Either way, then, the question of when death occurs is not a scientific one;  and this means the problem needs to be understood in a different way.   The reason why the diagnosis of death has mattered so much is that the difference between life and death is traditionally of enormous moral importance, and the problem we are faced with now must be recognized as a moral one.  Rather than a decision about the true moment of death, we need a decision about the morally appropriate treatment of people at the different stages of the closing down process that everyone recognizes as dying.

To people who think there is an objective point of death, even though we cannot be sure when it occurs, it may seem that the only acceptable course is the traditional one of waiting until there can be no possible doubt. (How?)  To those who think there is no more to human life than a complex arrangement of physical parts, however, the problem is to determine which aspects of the individual are the ones that are morally significant.  The proposal of the brain death criterion depended on the idea that what mattered was personhood.  The idea was that when brain function had finally gone, along with consciousness and all that went with it, the ventilator was pumping blood around an empty shell rather than a person. 

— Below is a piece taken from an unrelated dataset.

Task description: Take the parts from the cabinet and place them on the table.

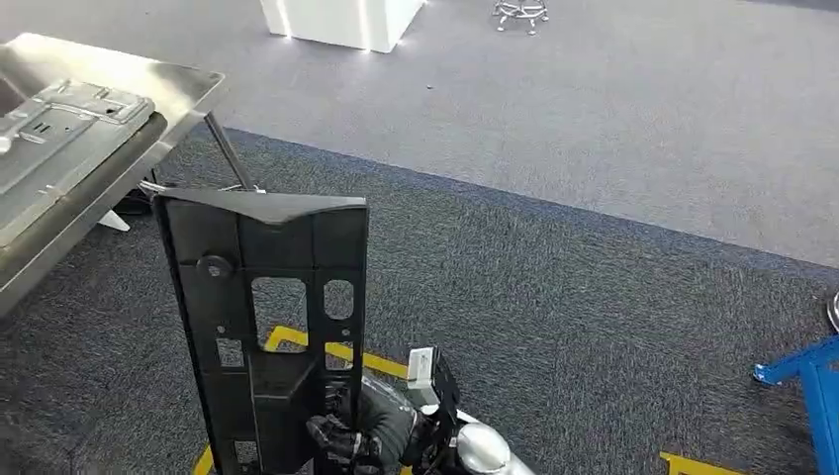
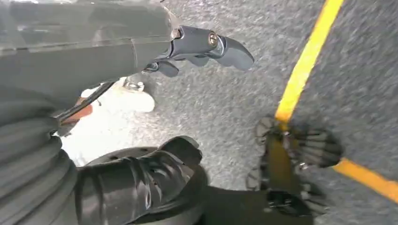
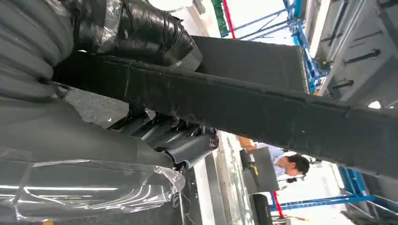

But although the brain death criterion is now widely accepted, the personhood idea makes the life/death distinction very uncomfortable around the margins, because by that standard people should probably be declared dead when their upper brains are so damaged as to preclude any possibility of consciousness or its return,, even though the brain stem is still intact and spontaneous breathing continues.   (This is the case with many patients in the state known as PVS, ‘persistent vegetative state’, who are still counted as alive and who can be maintained for many years by artificial feeding.)

When all this is fully understood, it raises serious doubts about whether we should recognize a sudden change of moral status between life and death at all.  Perhaps there needs to be a penumbral morality, to go with the penumbral states between the clearly alive and the clearly dead – before what is clearly death, but after the individual’s interests have finally gone.

From the press reports, it sounds as though it was clear soon after the shooting that Mr Mullany’s brain had been comprehensively and irretrievably damaged, and that there was no chance of his ever becoming again the same person – or any person – again.  This seems to have been recognized even before he was declared (brain) dead, and before his being returned to the UK for continued treatment.  His continuation on the ventilator did him no harm, but it did him no good either.   It gave his parents some kind of hope because he had not actually been declared dead – but hope of what?   Was it morally worthwhile to devote enormous amounts of skill and money to maintain his circulation and other bodily functions while flying him back to the UK?  Doing so was a natural and understandable response to a great tragedy, but was it the right one?

Given the ever increasing powers of technology to keep some parts and aspects of the body functioning when others have been irretrievably lost, and given the colossal expense involved in making use of this technology, it is morally essential to recognize these question of life and death for what they are.   But it will be very difficult to dislodge the idea that we must make a sharp moral dividing line between life and death.